He kept to the tree line and the shadows, finding her house. The woman who was waiting for him so patiently. He paused, listening for any life in the freezing night. There was none. Ducking to make himself smaller, he ran across the road to the side of her house, leaping over her small fence to the backyard, where trees hid him from the neighbors.

Then he took his time, still angry but now beginning to become excited. The sweet thrill of anticipation tasted like sugar on his tongue. He angled toward the back deck and a window that opened to a storage room in the basement. One she apparently never checked. It was unlocked, just like the last time he’d explored her home.

He nudged it open and went in headfirst, just for the challenge. Even with one arm hurting like a sore tooth, he walked his hands down the concrete wall, one by one, until he reached the floor, doing a perfect handstand, even with his injury. Then he flipped over, his boots landing a little too loudly. He stopped cold, listening.

Nothing.

Good.

Adjusting his pack, he strode past boxes of holiday decorations and opened the door, seeing only darkness. He’d memorized the layout of the home but still moved slowly, just in case she’d rearranged the furniture.

It was all the same as last time, when he’d taken a necklace and a pair of her panties. A pretty pair with pink flowers on them.

He moved around stacked lawn furniture to the stairs leading up from the basement and took them two at a time, putting his feet where they wouldn’t make a sound. It had taken him a long time to memorize those stairs a week ago, but it was worth it. He emerged into the kitchen, where a small light over the sink illuminated the area.

An open bottle of wine sat about half full on the counter next to an empty wine glass with residue in the bottom. His mouth watered, but he wouldn’t take a drink. He was much too smart to leave his DNA. These gloves were new and wouldn’t leave a clue as to his identity.

He took a moment to enjoy being in her space without her knowing. There was so much power in the secrets he held. The kitchen smelled like something spicy with a hint of garlic. He frowned. Garlic stank.

Hopefully she slept in the nude. It was so much more fun to drag them out into the snow if they were already naked. It had to happen in the snow.

He crept past the kitchen to the master bedroom, where he could hear her lightly snoring. A small fan on her bed table created white noise by her head, turned toward the window. She slept on her side, her hair messy around her face. For a while, maybe too long, he watched her sleep. Watched her eyes flicker behind her eyelids.

All prey had instincts.

She frowned in her sleep and her feet moved beneath the covers. Then she slowly opened her eyes.

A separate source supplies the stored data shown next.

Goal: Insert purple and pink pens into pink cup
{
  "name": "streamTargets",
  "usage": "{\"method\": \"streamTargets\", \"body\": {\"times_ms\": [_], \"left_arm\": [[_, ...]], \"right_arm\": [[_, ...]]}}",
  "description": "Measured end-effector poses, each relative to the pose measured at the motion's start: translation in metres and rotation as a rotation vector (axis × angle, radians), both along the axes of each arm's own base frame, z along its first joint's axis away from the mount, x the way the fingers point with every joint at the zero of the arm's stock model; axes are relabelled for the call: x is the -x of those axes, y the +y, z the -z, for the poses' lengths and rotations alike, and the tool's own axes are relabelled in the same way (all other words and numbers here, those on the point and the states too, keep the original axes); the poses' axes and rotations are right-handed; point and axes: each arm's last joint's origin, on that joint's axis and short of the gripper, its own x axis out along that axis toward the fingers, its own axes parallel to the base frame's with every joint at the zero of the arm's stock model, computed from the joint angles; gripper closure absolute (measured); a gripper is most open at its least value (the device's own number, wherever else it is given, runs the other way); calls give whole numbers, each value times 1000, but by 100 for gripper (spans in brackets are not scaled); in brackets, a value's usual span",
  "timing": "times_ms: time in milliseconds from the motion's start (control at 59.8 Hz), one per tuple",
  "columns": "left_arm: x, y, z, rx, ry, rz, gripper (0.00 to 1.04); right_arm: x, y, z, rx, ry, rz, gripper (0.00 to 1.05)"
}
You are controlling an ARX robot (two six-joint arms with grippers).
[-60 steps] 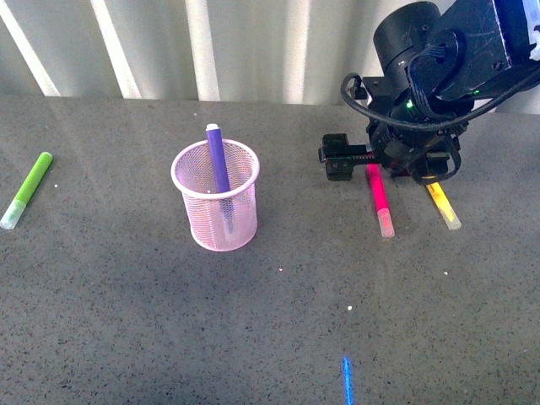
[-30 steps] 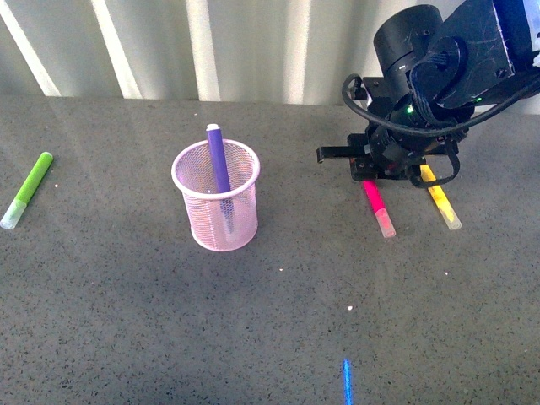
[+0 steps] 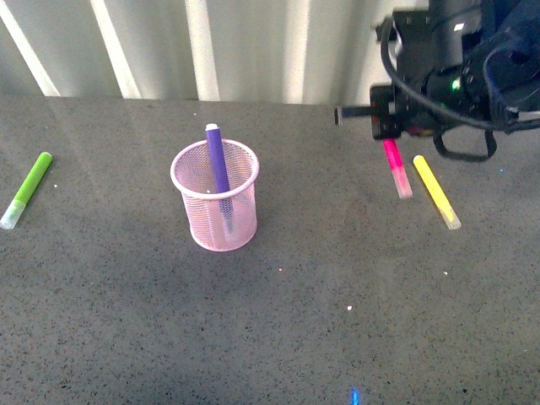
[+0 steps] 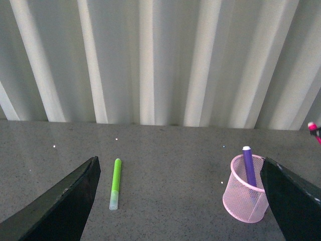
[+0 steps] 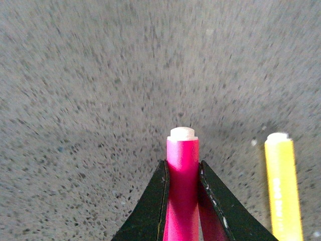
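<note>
The pink cup (image 3: pixel 215 221) stands left of centre on the grey table, with the purple pen (image 3: pixel 217 160) leaning upright inside it. At the far right, my right gripper (image 3: pixel 389 135) is shut on the pink pen (image 3: pixel 396 171), which hangs clear cap down above the table. In the right wrist view the pink pen (image 5: pixel 182 165) is clamped between the two fingers of the right gripper (image 5: pixel 182 173). My left gripper (image 4: pixel 180 201) is open and holds nothing. The left wrist view shows the pink cup (image 4: pixel 242 207) and purple pen (image 4: pixel 248 168) by its right finger.
A yellow marker (image 3: pixel 436 191) lies on the table just right of the pink pen, and the right wrist view shows the yellow marker (image 5: pixel 283 188) too. A lime-green marker (image 3: pixel 27 189) lies at the far left. A corrugated white wall (image 3: pixel 253 46) backs the table.
My right gripper dropped onto the pink pen, shut on it and rose up and to the right with it. The cup, purple pen, yellow and green markers stayed put.
</note>
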Motion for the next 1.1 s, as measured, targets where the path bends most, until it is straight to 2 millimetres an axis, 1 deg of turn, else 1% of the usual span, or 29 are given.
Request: {"method": "streamTargets", "body": {"times_ms": [17, 50, 100, 117, 167, 184, 234, 267, 301, 384, 518, 602, 802, 869, 1103], "left_arm": [[0, 0, 0, 0, 0, 0, 7], [0, 0, 0, 0, 0, 0, 7], [0, 0, 0, 0, 0, 0, 7], [0, 0, 0, 0, 0, 0, 7], [0, 0, 0, 0, 0, 0, 7], [0, 0, 0, 0, 0, 0, 7], [0, 0, 0, 0, 0, 0, 7], [0, 0, 0, 0, 0, 0, 7], [0, 0, 0, 0, 0, 0, 7], [0, 0, 0, 0, 0, 0, 7], [0, 0, 0, 0, 0, 0, 7], [0, 0, 0, 0, 0, 0, 7], [0, 0, 0, 0, 0, 0, 7], [0, 0, 0, 0, 0, 0, 7], [0, 0, 0, 0, 0, 0, 7]], "right_arm": [[2, 4, -9, -13, -38, -20, 93], [4, 7, -17, -25, -75, -45, 93], [11, 19, -38, -38, -172, -106, 93], [13, 22, -43, -45, -192, -117, 93], [23, 38, -64, -76, -291, -192, 93], [29, 47, -72, -86, -334, -227, 93], [36, 57, -80, -102, -386, -271, 93], [43, 69, -84, -109, -420, -313, 93], [48, 76, -85, -115, -441, -341, 93], [62, 93, -82, -122, -470, -403, 93], [78, 113, -70, -141, -513, -465, 93], [80, 120, -64, -160, -533, -482, 93], [80, 132, -47, -198, -495, -487, 93], [77, 137, -40, -215, -480, -487, 93], [65, 147, -27, -235, -461, -485, 93]]}}
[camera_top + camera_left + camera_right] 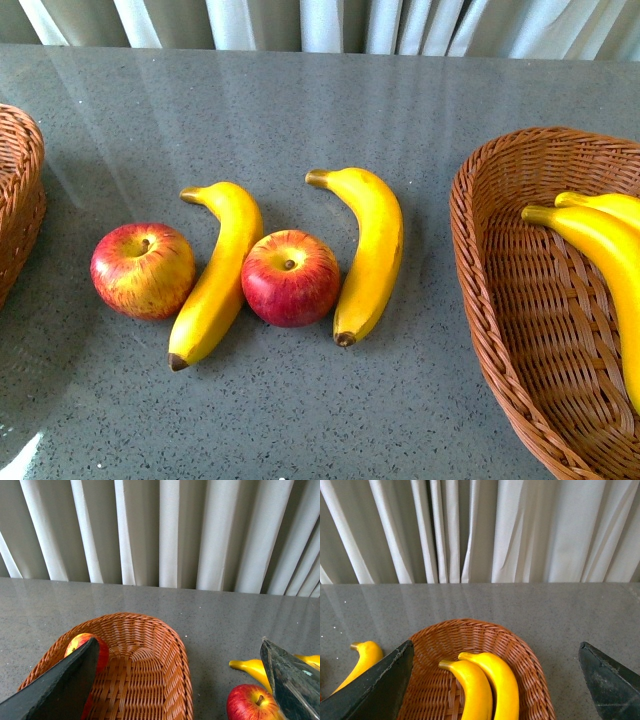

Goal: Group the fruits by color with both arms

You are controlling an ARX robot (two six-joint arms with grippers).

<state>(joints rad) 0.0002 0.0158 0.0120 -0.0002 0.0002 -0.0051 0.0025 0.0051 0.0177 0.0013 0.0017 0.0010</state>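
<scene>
— Grey speckled bench [300, 420], pale pleated curtain [330, 25] behind. How far along?
— Somewhat under halfway, at a guess. Two basket bananas [595, 240] already lying in the right basket [500, 300]; one basket apple [82, 642] tucked inside the left basket [150, 655].
— And left to sort?
— Four pieces in a row on the bench between the baskets: streaked apple [143, 270], left banana [220, 275], red apple [290, 278], right banana [370, 250] — neighbours touching or nearly so.
— Hands?
— Left hand [178, 641] spread wide above the left basket, gripping nothing. Right hand [495, 643] equally wide above the right basket, also empty. Neither visible from the front.
— Materials?
— Woven wicker, oval and ribbed. Bananas long, curved, glossy, brown at the tips; apples round, smooth, dimpled at the stem. Bench hard and polished — faint curtain reflections across it.
</scene>
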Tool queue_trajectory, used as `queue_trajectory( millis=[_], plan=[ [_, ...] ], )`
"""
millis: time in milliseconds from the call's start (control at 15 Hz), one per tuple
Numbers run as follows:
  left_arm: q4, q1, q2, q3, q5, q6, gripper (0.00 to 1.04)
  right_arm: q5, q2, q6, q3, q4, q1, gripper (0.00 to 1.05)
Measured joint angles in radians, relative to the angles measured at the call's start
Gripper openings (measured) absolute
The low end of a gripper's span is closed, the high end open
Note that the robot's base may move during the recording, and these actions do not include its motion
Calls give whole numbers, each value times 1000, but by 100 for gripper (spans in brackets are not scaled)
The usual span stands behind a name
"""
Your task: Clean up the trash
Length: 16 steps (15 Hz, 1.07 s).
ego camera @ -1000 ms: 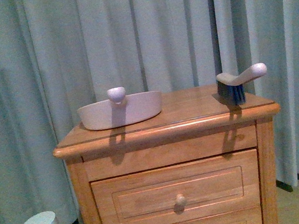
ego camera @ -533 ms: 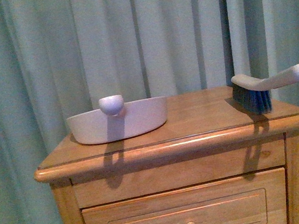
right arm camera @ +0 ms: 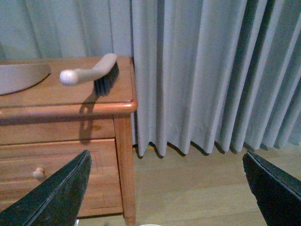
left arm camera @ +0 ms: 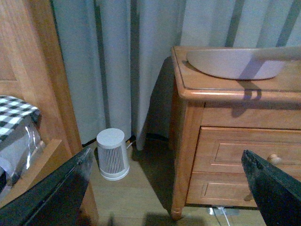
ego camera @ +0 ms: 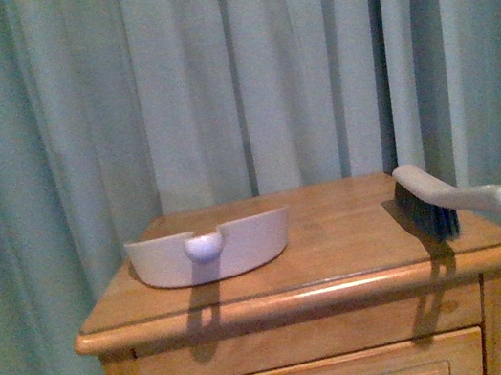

He struck, covering her mouth with his gloved hand.

Nobody heard her scream.

Chapter Thirty-Three

Laurel hesitated and then stopped inside Walter’s hospital room. “Hi.”

He was sitting up with tubes crisscrossing all over his body and liquids dripping into a port at his vein. A nasal canula was strung over his ears, and his coloring was that of just-laid cement. “Hi.” His hair was mussed and his breathing labored. “I’m so sorry, Laurel.”

She put the plant her mother had insisted she bring on the counter. “Just get better. None of this is your fault.” It was the killer’s fault, and she’d find him.

“What happened to your arm?” Walter’s hands trembled on the blanket covering most of his body.

“Colles fracture.” At his frown, she moved closer to the bed. “Broken wrist. Huck and I were shot at last night and the truck flipped over.” She wanted to look at her phone to see if the lab had any results, but good manners dictated she concentrate on Walter. “The doctor said you’re going to be all right.”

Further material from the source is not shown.